PROBLEM DETAILS: Restate every line of the material below word for word, skipping the images.

[Start of Attachment]

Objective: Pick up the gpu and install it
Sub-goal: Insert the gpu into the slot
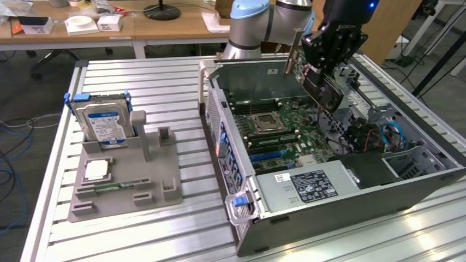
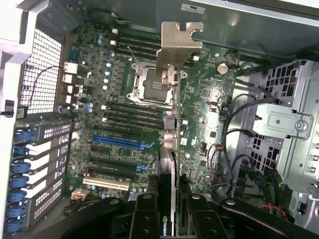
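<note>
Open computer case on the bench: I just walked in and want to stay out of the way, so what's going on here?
A robot arm grips the gpu in its claw, holding it edge-down over the motherboard of the open case. The card is not yet seated in any slot. On the exterior view's left, a hard drive stands in a grey holder.

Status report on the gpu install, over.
Gripper shut on the gpu. Card held on edge over the motherboard in the open case, not seated. Expansion slots look unobstructed.
</note>
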Motion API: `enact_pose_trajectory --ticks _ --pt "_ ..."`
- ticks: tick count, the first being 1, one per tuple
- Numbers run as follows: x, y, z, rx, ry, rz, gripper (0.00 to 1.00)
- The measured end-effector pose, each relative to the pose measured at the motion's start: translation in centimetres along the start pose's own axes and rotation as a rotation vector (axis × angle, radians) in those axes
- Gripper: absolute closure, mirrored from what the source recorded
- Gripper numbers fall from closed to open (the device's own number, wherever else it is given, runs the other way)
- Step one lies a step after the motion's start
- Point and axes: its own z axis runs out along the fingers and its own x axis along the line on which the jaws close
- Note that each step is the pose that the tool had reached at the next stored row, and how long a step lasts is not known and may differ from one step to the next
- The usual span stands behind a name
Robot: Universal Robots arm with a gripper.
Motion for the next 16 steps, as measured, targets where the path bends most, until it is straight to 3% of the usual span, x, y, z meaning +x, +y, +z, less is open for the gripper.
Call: enact_pose_trajectory --ticks 16 --pt "-0.06 -0.01 0.00 -0.0004 -0.0003 -0.025 0.74"
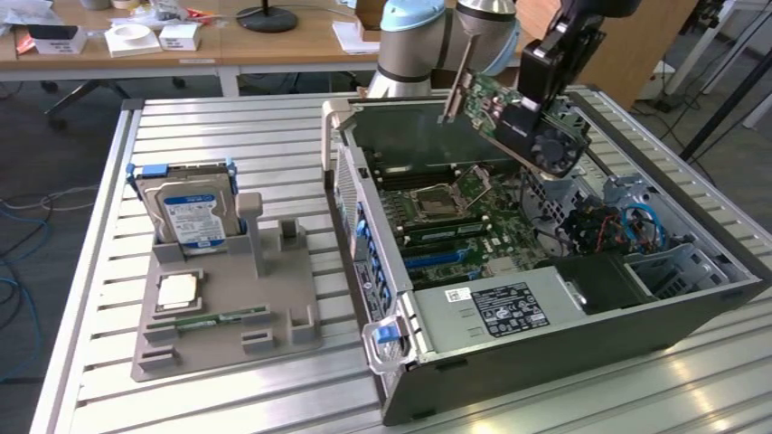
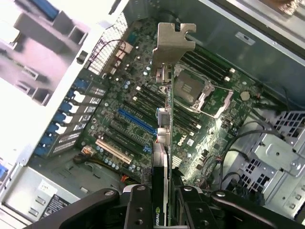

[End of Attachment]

RESULT:
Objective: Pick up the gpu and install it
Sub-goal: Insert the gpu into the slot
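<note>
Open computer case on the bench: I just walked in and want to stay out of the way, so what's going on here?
A robot arm grips the gpu in its claw, holding it edge-down over the motherboard of the open case. The card is not yet seated in any slot. On the exterior view's left, a hard drive stands in a grey holder.

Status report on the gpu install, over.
Gripper shut on the gpu. Card held on edge over the motherboard in the open case, not seated. Expansion slots look unobstructed.
</note>
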Motion API: `enact_pose_trajectory --ticks _ --pt "_ ..."`
- ticks: tick count, the first being 1, one per tuple
- Numbers run as follows: x, y, z, rx, ry, rz, gripper (0.00 to 1.00)
- The measured end-effector pose, each relative to the pose measured at the motion's start: translation in centimetres along the start pose's own axes and rotation as a rotation vector (axis × angle, radians) in those axes
- Gripper: absolute closure, mirrored from what the source recorded
- Gripper numbers fall from closed to open (the device's own number, wherever else it is given, runs the other way)
- Step one lies a step after the motion's start
- Point and axes: its own z axis runs out along the fingers and its own x axis along the line on which the jaws close
- Note that each step is the pose that the tool had reached at the next stored row, and how long a step lasts is not known and may differ from one step to the next
- The usual span stands behind a name
Robot: Universal Robots arm with a gripper.
Motion for the next 16 steps, as measured, targets where the path bends most, until it is straight to 3% of the usual span, x, y, z meaning +x, +y, +z, less is open for the gripper.
Call: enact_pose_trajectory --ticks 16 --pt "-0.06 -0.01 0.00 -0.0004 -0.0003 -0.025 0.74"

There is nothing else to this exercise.